Quantitative real-time polymerase chain reaction, fluorescence-activated cell sorting (FACS), intracellular FACS, immunofluorescence microscopy, migration assays, and calcium imaging were used in this study.
The main outcomes are chemokine expression in the MPG following CN injury, and the functional and structural presence of chemokine receptors in ADSC.
CCR4, CX3CR1, and XCR1 are functionally and structurally present in human ADSC, and are activated by the chemokines CCL2, CX3CL1, and XCL1 respectively, which are upregulated in the MPG following CN injury. CXCR4 and its ligand CXCL12 (SDF1) are likely no major homing factors for ADSC. Expression of chemokine receptor mRNA in ADSC did not necessarily translate into receptor presence at the cell surface and/or functional activation of these receptors. Most of the expressed chemokine receptors were detected in the intracellular compartment of these cells.
We identified the ligand/chemokine receptor pairs CCL2/CCR4, CX3CL1/CX3CR1, and XCL1/XCR1 as potentially responsible for ADSC homing toward the MPG following CN injury. The intracellular localization of various chemokine receptors likely indicates redirecting of chemokine receptors to the cell surface under specific cellular conditions. Furthermore, modification of expression of these receptors at the genomic level may potentially lead to improved migration toward injury sites and thus enhancement of treatment efficacy.

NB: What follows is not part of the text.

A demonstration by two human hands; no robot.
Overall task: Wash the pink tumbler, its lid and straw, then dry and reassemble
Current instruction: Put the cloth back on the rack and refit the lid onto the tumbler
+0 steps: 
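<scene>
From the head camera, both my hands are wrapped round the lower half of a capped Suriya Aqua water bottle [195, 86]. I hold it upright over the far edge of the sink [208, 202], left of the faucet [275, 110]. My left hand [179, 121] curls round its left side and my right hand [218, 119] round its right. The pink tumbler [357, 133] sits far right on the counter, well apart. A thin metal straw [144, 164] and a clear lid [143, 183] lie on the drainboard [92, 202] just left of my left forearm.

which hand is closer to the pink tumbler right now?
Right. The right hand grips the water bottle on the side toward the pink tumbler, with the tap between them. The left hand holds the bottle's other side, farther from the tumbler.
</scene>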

Albersen M, Berkers J, Dekoninck P, Deprest J, Lue TF, Hedlund P, Lin C-S, Bivalacqua TJ, Van Poppel H, De Ridder D, and Van der Aa F. Expression of a distinct set of chemokine receptors in adipose tissue-derived stem cells is responsible for in vitro migration toward chemokines appearing in the major pelvic ganglion following cavernous nerve injury. Sex Med 2013;1:3-15.
脂肪组织来源的干细胞(ADSCs)在治疗广泛的损伤和疾病方面具有巨大的临床应用潜力。一些临床前报告表明,它们在治疗大鼠海绵体神经(CN)损伤引起的勃起功能障碍方面具有疗效。最近的研究表明,这些效果是由于 ADSC 迁移到主要盆神经节(MPG)而建立的,这些细胞在局部诱导了神经再生。

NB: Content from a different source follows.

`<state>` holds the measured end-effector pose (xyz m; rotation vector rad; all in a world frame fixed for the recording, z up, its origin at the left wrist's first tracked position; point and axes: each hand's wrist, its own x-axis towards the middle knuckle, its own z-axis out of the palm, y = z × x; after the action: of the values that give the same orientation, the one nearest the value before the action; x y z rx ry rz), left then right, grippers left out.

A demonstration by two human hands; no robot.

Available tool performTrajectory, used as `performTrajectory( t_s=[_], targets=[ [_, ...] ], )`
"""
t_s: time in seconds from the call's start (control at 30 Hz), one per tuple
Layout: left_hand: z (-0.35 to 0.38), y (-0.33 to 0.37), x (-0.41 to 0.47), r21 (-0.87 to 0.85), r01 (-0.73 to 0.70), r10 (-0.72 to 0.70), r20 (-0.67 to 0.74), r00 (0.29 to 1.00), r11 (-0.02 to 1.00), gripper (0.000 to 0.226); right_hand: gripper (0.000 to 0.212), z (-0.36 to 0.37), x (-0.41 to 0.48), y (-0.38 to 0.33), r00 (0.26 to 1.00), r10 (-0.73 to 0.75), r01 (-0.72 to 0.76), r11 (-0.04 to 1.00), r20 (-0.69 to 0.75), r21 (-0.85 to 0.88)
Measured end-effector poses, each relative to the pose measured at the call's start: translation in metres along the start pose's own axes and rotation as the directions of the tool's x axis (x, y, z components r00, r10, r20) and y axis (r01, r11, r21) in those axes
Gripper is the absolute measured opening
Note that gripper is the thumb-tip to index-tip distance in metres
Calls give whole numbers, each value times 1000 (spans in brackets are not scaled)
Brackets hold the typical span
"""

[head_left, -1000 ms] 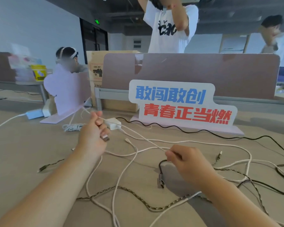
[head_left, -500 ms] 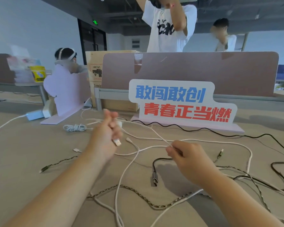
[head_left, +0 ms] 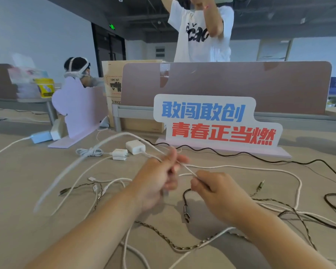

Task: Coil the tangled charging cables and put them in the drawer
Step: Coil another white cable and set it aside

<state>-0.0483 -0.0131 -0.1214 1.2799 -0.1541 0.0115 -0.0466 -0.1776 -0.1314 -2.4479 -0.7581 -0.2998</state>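
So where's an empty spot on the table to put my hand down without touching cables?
The near-left tabletop is bare, left of the blurred white cable. Another bare strip lies right of the slogan sign, behind the black cable. The middle and near right are crowded with the braided cable and crossing white ones.

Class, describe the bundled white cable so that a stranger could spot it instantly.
Find the sign with blue and red characters, then look left past the white charger cube. The bundled white cable lies near the lilac stand. Alone among the cables, it is wound tight, not sprawling.
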Motion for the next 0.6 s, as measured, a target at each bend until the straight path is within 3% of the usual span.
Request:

本研究旨在鉴定损伤后 MPG 中的趋化因子,并在基因组、结构和功能水平上将上调的趋化因子与其在人 ADSC 中的相应受体相匹配。
本研究采用定量实时聚合酶链反应、荧光激活细胞分选(FACS)、细胞内 FACS、免疫荧光显微镜、迁移实验和钙成像。
主要观察指标是 CN 损伤后 MPG 中趋化因子的表达,以及 ADSC 中趋化因子受体的功能和结构存在。
CCR4、CX3CR1 和 XCR1 在人 ADSC 中具有功能和结构,分别被趋化因子 CCL2、CX3CL1 和 XCL1 激活,这些趋化因子在 CN 损伤后在 MPG 中上调。CXCR4 及其配体 CXCL12(SDF1)可能不是 ADSC 的主要归巢因子。ADSC 中趋化因子受体 mRNA 的表达不一定转化为细胞表面的受体存在和/或这些受体的功能激活。这些细胞的大多数表达的趋化因子受体都存在于细胞内区室中。
我们确定了配体/趋化因子受体对 CCL2/CCR4、CX3CL1/CX3CR1 和 XCL1/XCR1,作为 ADSC 归巢到 CN 损伤后 MPG 的潜在原因。各种趋化因子受体的细胞内定位可能表明,在特定的细胞条件下,将趋化因子受体重新定向到细胞表面。此外,在基因组水平上修饰这些受体的表达可能潜在地导致向损伤部位的迁移增加,从而增强治疗效果。Albersen M、Berkers J、Dekoninck P、Deprest J、Lue TF、Hedlund P、Lin C-S、Bivalacqua TJ、Van Poppel H、De Ridder D 和 Van der Aa F. 在脂肪组织来源的干细胞中表达的一组特定的趋化因子受体负责体外向趋化因子迁移,这些趋化因子在海绵体神经损伤后出现在主要盆神经节中。性医学 2013;1:3-15。